_EXERCISE DETAILS_
In the listing below, print exactly the lines from the first through the one that contains "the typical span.".
┌──
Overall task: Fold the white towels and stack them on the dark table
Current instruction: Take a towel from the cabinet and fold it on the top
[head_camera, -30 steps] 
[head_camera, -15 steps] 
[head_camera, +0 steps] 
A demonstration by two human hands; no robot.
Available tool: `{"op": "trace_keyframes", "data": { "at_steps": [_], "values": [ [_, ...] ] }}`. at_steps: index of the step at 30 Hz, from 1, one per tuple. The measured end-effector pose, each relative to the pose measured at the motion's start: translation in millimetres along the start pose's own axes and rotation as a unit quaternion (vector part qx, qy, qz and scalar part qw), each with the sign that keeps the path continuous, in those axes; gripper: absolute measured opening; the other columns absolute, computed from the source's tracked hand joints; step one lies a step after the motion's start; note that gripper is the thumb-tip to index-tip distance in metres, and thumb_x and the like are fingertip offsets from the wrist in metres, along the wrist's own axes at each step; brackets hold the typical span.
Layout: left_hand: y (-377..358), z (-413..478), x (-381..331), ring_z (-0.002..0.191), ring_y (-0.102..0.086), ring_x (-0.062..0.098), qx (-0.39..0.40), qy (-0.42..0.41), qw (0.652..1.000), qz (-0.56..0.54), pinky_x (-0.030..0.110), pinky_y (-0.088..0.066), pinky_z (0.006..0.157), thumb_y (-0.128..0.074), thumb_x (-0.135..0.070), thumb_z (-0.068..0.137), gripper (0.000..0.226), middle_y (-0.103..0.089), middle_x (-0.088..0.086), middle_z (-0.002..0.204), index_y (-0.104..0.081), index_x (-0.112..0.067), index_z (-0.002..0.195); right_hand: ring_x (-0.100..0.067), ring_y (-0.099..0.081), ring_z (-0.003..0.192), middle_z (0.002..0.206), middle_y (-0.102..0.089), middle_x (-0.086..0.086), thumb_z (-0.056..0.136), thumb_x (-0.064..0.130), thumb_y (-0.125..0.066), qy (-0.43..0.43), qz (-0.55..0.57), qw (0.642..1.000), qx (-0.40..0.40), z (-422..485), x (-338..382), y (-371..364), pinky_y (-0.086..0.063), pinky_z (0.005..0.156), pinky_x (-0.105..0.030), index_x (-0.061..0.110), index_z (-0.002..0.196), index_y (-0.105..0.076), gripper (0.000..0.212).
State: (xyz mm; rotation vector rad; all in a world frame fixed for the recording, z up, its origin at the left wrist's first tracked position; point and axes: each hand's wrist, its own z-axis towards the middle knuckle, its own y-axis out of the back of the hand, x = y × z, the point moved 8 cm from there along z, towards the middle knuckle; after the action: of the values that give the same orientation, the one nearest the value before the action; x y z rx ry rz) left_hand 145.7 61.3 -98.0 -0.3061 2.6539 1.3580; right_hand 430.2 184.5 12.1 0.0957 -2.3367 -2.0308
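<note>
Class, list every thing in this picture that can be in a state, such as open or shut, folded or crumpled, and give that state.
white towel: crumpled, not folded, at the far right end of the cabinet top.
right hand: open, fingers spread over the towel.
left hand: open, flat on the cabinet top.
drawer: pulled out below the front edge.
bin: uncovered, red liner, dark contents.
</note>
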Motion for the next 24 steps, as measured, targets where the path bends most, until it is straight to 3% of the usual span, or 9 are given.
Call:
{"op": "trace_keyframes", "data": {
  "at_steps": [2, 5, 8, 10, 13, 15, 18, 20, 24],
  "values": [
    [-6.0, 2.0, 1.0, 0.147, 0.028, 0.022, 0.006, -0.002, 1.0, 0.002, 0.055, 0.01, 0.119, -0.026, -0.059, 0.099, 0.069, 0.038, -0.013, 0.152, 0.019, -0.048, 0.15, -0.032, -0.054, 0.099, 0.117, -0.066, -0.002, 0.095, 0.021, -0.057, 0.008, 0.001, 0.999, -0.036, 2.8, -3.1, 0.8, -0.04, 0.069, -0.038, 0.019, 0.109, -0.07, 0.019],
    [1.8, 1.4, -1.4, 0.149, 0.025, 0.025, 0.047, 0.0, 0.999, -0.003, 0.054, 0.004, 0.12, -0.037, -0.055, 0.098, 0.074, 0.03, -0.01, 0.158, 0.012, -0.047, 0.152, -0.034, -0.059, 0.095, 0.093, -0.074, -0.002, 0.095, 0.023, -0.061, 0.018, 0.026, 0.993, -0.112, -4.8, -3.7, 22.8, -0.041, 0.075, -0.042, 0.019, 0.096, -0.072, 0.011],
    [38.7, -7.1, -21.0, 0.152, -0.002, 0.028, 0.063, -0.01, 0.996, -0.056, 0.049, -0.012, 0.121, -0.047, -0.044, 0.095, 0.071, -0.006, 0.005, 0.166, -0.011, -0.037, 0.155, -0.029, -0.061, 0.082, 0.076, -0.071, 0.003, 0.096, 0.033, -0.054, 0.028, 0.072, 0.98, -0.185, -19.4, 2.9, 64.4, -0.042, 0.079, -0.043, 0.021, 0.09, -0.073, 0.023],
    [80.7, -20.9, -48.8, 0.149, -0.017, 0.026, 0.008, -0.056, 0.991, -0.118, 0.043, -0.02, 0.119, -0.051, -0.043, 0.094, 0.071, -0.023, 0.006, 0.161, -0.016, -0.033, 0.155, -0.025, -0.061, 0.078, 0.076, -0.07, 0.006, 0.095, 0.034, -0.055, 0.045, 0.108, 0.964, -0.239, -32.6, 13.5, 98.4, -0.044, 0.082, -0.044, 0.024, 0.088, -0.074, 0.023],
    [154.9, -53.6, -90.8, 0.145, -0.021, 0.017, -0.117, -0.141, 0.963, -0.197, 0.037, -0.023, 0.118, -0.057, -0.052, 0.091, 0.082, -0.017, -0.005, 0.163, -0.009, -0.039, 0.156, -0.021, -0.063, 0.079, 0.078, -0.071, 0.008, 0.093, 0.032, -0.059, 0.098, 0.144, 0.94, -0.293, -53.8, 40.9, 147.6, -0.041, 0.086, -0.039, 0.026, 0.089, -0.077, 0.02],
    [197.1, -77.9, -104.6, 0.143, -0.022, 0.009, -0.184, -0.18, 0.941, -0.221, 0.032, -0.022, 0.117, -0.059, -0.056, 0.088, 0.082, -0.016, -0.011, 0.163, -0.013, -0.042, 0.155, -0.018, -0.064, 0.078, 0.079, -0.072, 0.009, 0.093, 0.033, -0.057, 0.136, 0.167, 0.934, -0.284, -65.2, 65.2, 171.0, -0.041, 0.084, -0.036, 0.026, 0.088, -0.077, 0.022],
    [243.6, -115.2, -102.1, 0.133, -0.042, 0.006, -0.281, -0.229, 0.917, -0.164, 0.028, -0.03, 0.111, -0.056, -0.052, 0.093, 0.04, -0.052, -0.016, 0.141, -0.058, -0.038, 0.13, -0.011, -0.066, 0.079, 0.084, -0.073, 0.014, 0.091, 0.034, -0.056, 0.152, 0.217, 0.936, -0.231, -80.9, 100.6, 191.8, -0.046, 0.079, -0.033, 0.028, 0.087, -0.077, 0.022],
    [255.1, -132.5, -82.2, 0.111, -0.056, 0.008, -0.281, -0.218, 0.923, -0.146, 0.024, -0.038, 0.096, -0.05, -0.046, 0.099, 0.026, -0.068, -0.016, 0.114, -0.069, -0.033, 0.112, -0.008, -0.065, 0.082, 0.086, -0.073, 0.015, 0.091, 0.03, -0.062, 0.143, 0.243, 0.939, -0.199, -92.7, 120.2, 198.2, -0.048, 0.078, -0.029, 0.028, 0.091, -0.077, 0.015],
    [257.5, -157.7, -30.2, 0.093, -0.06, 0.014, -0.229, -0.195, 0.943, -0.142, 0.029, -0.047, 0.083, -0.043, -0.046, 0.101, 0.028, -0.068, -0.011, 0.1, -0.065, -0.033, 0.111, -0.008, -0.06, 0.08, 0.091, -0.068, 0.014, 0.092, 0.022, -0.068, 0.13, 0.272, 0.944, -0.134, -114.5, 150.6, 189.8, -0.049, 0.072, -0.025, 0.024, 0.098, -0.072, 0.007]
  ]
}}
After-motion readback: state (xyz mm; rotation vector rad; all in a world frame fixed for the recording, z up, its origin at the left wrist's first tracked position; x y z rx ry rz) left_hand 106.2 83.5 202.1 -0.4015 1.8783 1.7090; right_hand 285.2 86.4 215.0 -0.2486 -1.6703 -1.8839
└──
_SOLUTION FOR THIS PROBLEM_
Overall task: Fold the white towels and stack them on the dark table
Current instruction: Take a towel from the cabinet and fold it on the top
[head_camera, -30 steps] 
[head_camera, -15 steps] 
[head_camera, +0 steps] 
A demonstration by two human hands; no robot.
Available tool: `{"op": "trace_keyframes", "data": { "at_steps": [_], "values": [ [_, ...] ] }}`. at_steps: index of the step at 30 Hz, from 1, one per tuple. The measured end-effector pose, each relative to the pose measured at the motion's start: translation in millimetres along the start pose's own axes and rotation as a unit quaternion (vector part qx, qy, qz and scalar part qw), each with the sign that keeps the path continuous, in those axes; gripper: absolute measured opening; the other columns absolute, computed from the source's tracked hand joints; step one lies a step after the motion's start; note that gripper is the thumb-tip to index-tip distance in metres, and thumb_x and the like are fingertip offsets from the wrist in metres, along the wrist's own axes at each step; brackets hold the typical span.

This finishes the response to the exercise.